From Thy bright sphere behold and see
Thy handmaid and Thy handiwork,
Amongst Thy priests, offering to Thee
Zeal for incense, reaching the skies;
Myself and sceptre, sacrifice.
Given the importance of its occasion, it is astonishing that the Queen's 'Song' has until now been so little known.
The most famous of Elizabeth's political verses is 'The doubt of future foes', written in 1570-71 in response to the Northern Rebellion and the abortive plot to place the Duke of Norfolk and Mary, Queen of Scots, on the throne of England. Her contemporaries admired this poem greatly for its extended 'dark conceit', a threat of death, half submerged in allegory, against Mary, the 'daughter of debate,' and Elizabeth's rebellious subjects. The poem begins:
The doubt of future foes
Exiles my present joy
And with me warns to shun such snares
As threatens mine annoy
and ends with the promise to prune her 'foes' with an instrument of war:
My rusty sword through rest
Shall first his edge employ
To poll their tops who seek such change
Or gape for future joy.
Like her speeches, this poem is securely attributed to Elizabeth and exists in a number of manuscript copies, all of them different in their precise wording. But her less obviously political poems are more elusive, and many of them may be lost for good. Most of them were composed as verse conversations with courtiers like Sir Thomas Heneage and Sir Walter Ralegh, and were carefully kept from circulation. To the extent that they have survived, it is often because of the fortuitous durability of the surface on which they were composed or copied. Two of Elizabeth's lyrics survive only as marginalia in religious books, and the verse exchange between Ralegh and Elizabeth was printed decades later, shorn of its personal references and the names of its authors, as a broadside ballad entitled 'The Lover's Complaint for the Loss of His Love' and 'The Lady's Comfortable and Pleasant Answer.' Even when Elizabeth's lyrics were copied, their attribution to the Queen was frequently recorded in the manuscript, and then cancelled out—a clear marker of the ambivalence her subjects felt about daring to preserve her verses.

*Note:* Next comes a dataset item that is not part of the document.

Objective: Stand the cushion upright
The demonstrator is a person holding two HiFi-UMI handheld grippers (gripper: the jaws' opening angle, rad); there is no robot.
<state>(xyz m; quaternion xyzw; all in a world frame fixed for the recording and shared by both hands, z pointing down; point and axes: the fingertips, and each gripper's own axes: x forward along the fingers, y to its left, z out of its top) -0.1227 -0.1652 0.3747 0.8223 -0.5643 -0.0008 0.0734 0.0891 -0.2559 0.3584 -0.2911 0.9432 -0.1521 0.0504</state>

Luckily, with Elizabeth's numerous letters, we are on firmer ground, because they are, like the speeches, always acknowledged as hers. To read her correspondence from the first awkward girlish production addressed to her father 'the most illustrious and most mighty King Henry the Eighth' through to the instructions to Charles Blount, Lord Mountjoy, for the submission of the Earl of Tyrone at the very end of her reign, is to survey the major events of the Elizabethan age through the perceptions of its major actor. Elizabeth's letters are fascinating for their diversity and stylistic range: pleas for her life during her 'troubles' under the reign of her sister Mary, love letters (or so, at least, she wanted them to appear) to the Duke of Alencon, advice about rule in numerous impatient harangues to James VI of Scotland and Henry IV of France, condolences, pleasantries and intimate advice to her courtiers. As usual, Elizabeth's writing is at its best when she is in her mode of high indignation, as in a characteristic opening to James, 'I rue my sight that views the evident spectacle of a seduced king, abusing Council, and wry-guided kingdom'. Elizabeth usually gets high marks for her diplomatic skills, but we have not fully acknowledged how much of her success can be traced to her brilliance with language.